I listened to an interview with Dario Amodei, the CEO of Anthropic. He certainly knows more than almost anyone else about not only what we are doing now in AI, but about what’s coming. He thinks that in as little as two years many of today’s jobs will be obsolete. He may be right. And if it happens that fast, the speed might cause very difficult societal upheaval.
But I do not envision a dystopia similar to The Terminator movies or the Matrix where the machines takeover and humans are no longer needed. Instead, I foresee another period of rapid advancement where people are freed from their current jobs to go on to new higher levels of work.
No one mourns the loss of manual farm labor jobs. No one mourns the loss of typing pool jobs. No one mourns the loss of keypunching jobs. We lost all those jobs and today have a very tight labor market. We will go through a similar evolution. The only question is, can we handle the speed. The transportation revolution took roughly 50 years to unfold. The information revolution, closer to half that. The AI revolution might be even less than half of the time the information revolution took.

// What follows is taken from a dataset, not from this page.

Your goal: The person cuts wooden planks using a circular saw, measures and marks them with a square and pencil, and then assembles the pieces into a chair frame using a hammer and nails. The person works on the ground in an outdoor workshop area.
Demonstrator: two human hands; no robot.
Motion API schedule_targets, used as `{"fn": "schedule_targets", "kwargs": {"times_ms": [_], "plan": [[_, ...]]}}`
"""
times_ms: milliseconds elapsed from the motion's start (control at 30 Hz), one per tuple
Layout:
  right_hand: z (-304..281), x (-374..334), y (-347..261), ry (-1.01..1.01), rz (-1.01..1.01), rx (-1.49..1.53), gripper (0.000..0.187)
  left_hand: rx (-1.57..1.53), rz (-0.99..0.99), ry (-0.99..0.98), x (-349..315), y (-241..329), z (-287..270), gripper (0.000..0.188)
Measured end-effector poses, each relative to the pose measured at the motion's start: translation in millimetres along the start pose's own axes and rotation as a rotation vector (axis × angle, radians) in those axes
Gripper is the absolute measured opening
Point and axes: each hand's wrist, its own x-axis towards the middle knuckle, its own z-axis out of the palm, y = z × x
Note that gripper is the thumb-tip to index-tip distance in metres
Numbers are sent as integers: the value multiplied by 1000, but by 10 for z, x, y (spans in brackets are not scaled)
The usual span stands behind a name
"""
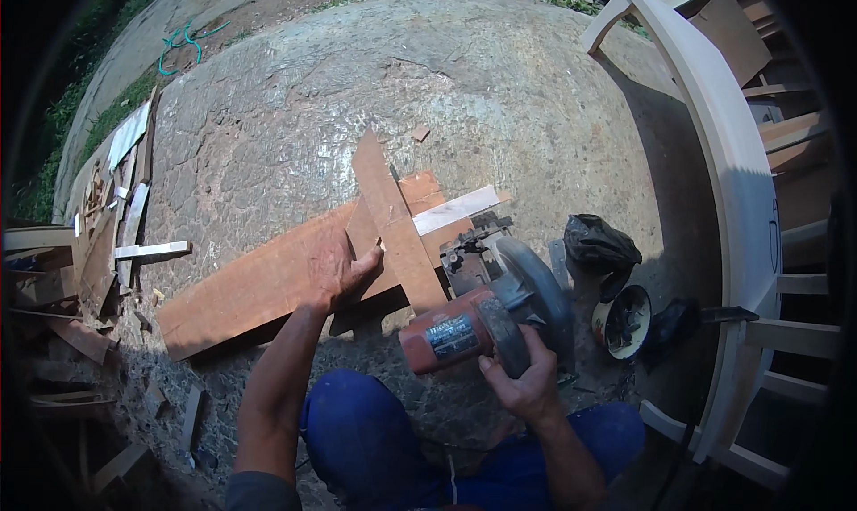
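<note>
My right hand (528, 382) is closed round the rear handle of a circular saw (451, 332) with a red motor housing and a dark blade guard. The saw's base is at the right end of a long brown board (254, 283) lying slantwise in front of me. Across that board lies a narrow brown wooden strip (388, 203) with a pointed far end. Beside the strip, my left hand (335, 265) grips a flat brown wood piece against the board, thumb toward the strip; its fingertips are partly hidden. A pale wood strip (457, 209) lies just beyond the saw.
On the right stand a black plastic bag (600, 243), a round tin (622, 322) with small items inside, and a pale wooden frame (714, 127). Wood offcuts (116, 216) are piled at left. A green hose (183, 42) lies far left on the rough concrete ground (295, 91).
</note>
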Motion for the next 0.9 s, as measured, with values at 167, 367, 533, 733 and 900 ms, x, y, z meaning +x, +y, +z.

An interview I have cited before is worth repeating here. Sometime in or about 1992 I saw an interview with Sir John Templeton, founder of the Templeton Funds and the man who coined the term Emerging Markets. At the time we were dealing with the Savings & Loan crises, and I think we were in recession. Everyone had a list of worries, as we always do.
But when asked about the then current list of worries, Templeton was optimistic. “There’s always something to worry about,” he said, “but life is better today than it was 30 years ago, and I won’t be here to see it, but it will be better in 30 years than it is today.” He was 88 at the time. He died at 100, so he didn’t live to 2022 to see if his forecast was correct, but most people would agree that our standards of living in 2022 were better than in 1992. And it only seems like the rate of improvement in our standards of living is increasing.
The machines are not here to takeover, unless we want them to. And we do want them to take over some things. They are not conscious. We are not living through The Terminator or the Matrix. We have invented yet another labor-saving device in a long series of such inventions going back to the wheel.
Hold on tight, it might be bumpy, but I fully expect the destination to be nicer than where we are today.